### 📦 Feature Transformation: Binning (Discretization)
In this notebook, we'll explore how to apply **binning** (also known as **discretization**) to continuous numerical features using:
- 🐼 `pandas`
- ⚙️ `scikit-learn`
- 🧰 `feature-engine`

**Binning** is the process of converting continuous variables into discrete intervals (bins), which can help improve interpretability or prepare features for models that prefer categorical inputs.

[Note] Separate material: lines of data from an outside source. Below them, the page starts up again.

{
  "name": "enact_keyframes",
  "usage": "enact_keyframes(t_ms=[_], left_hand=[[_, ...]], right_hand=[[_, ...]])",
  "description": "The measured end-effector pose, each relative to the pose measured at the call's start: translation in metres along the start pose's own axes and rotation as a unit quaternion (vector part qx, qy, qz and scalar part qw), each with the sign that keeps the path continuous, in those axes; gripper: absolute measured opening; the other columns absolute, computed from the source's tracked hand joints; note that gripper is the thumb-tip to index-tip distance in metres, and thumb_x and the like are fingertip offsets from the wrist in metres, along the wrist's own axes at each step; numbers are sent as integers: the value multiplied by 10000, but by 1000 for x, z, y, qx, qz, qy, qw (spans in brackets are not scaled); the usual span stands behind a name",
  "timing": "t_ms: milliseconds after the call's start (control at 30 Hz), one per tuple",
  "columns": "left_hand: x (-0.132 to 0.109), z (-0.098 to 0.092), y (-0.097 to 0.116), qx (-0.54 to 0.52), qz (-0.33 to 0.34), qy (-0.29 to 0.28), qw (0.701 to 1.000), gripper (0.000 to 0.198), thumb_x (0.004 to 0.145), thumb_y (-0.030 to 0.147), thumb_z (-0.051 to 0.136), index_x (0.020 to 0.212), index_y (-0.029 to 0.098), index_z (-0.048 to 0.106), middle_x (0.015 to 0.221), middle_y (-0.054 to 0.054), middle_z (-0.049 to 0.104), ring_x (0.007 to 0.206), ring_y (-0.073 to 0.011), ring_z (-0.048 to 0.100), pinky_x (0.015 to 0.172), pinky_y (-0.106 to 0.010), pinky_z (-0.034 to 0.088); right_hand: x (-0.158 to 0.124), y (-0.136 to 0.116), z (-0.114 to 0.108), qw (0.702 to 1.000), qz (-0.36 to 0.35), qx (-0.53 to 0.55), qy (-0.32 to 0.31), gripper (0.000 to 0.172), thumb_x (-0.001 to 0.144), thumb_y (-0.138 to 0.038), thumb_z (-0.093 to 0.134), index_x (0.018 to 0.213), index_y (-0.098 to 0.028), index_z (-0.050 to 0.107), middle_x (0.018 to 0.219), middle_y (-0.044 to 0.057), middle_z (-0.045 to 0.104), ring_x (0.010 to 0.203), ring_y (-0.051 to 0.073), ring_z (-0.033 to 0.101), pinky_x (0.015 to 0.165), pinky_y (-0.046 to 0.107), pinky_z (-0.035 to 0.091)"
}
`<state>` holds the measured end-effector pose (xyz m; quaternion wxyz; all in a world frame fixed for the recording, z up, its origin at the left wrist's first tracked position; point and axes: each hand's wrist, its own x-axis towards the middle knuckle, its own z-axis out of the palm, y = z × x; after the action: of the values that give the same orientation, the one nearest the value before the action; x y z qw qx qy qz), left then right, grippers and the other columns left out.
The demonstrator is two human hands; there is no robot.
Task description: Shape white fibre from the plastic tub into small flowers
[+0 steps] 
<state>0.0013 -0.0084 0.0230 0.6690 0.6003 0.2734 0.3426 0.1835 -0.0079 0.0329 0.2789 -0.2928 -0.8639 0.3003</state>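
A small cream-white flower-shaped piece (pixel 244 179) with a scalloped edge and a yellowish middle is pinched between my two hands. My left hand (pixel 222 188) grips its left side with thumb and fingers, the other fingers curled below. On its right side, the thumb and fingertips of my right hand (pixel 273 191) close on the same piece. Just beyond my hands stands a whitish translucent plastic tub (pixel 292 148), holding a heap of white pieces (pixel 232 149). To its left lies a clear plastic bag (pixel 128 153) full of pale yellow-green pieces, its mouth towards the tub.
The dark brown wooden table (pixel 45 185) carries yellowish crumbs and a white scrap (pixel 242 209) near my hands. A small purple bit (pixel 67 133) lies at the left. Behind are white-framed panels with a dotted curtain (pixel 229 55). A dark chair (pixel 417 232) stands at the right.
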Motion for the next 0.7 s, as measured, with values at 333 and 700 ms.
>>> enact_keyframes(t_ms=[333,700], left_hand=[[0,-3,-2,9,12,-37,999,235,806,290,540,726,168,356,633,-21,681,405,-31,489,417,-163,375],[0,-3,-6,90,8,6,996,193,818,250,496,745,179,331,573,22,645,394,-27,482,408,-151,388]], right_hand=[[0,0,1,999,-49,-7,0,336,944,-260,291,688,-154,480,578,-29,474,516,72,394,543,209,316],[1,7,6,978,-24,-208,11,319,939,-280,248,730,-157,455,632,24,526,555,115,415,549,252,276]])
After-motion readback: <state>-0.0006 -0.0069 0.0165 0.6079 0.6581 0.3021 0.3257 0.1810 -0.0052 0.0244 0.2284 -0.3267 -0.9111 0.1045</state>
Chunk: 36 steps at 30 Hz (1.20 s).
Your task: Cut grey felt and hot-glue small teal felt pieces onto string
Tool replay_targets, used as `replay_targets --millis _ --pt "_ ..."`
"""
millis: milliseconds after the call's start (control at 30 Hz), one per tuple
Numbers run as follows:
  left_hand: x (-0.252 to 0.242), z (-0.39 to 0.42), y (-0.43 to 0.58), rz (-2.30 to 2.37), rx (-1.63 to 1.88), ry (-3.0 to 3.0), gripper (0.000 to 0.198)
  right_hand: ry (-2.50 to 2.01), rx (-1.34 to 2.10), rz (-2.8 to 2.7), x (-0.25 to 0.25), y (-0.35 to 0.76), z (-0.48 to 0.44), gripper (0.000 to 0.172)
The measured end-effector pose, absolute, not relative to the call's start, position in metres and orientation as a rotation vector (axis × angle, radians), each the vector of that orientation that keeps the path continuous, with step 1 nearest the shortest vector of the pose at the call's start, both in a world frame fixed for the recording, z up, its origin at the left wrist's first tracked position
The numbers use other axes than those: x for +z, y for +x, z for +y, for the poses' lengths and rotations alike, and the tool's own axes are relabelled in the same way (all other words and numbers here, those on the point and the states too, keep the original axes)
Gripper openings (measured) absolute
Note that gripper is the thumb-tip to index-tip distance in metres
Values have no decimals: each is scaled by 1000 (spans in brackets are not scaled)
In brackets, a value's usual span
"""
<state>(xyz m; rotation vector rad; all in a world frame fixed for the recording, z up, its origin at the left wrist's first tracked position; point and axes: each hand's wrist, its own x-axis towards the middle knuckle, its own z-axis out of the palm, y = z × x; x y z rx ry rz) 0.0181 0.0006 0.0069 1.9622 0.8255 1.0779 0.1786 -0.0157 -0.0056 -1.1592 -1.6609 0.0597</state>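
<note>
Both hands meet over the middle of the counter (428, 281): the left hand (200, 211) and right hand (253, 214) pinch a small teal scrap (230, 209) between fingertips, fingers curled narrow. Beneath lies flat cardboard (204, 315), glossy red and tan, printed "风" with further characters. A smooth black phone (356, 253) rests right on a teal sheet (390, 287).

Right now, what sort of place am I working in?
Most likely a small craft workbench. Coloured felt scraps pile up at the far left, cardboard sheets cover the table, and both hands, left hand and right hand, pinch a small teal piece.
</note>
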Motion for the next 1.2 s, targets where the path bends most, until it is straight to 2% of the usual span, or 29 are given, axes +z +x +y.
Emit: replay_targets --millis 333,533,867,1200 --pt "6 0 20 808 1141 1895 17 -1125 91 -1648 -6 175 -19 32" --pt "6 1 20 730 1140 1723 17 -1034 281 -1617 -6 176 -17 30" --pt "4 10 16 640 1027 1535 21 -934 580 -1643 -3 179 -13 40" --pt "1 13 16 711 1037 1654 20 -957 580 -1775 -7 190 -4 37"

We'll use the `historical_record.csv` dataset from the ISE518 course.

In [1]:
# 📥 Import required libraries
import pandas as pd
import numpy as np
from sklearn.preprocessing import KBinsDiscretizer
from feature_engine.discretisation import EqualWidthDiscretiser, EqualFrequencyDiscretiser

In [2]:
# 📄 Load the dataset
url = 'https://raw.githubusercontent.com/Dr-AlaaKhamis/ISE518/refs/heads/main/5_Datafication/data/historical/historical_record.csv'
df = pd.read_csv(url)
df.columns = df.columns.str.strip()
df.head()

Unnamed: 0,timestamp,machine_id,temperature,vibration,humidity,pressure,energy_consumption,machine_status,anomaly_flag,predicted_remaining_life,failure_type,downtime_risk,maintenance_required
0,2025-01-01 00:00:00,39,78.61,28.65,79.96,3.73,2.16,1,0,106,Normal,0.0,0
1,2025-01-01 00:01:00,29,68.19,57.28,35.94,3.64,0.69,1,0,320,Normal,0.0,0
2,2025-01-01 00:02:00,15,98.94,50.2,72.06,1.0,2.49,1,1,19,Normal,1.0,1
3,2025-01-01 00:03:00,43,90.91,37.65,30.34,3.15,4.96,1,1,10,Normal,1.0,1
4,2025-01-01 00:04:00,8,72.32,40.69,56.71,2.68,0.63,2,0,65,Vibration Issue,0.0,1


#### 🔍 Feature to Bin
We will apply binning to the following feature:
- `temperature`

#### 🐼 Binning using `pandas.cut()`
We can use `pd.cut()` to divide the `temperature` column into fixed-width bins.

In [3]:
# 🐼 Create 4 equal-width bins for temperature
df['temp_binned_pandas'] = pd.cut(df['temperature'], bins=4, labels=False)
df[['temperature', 'temp_binned_pandas']].head()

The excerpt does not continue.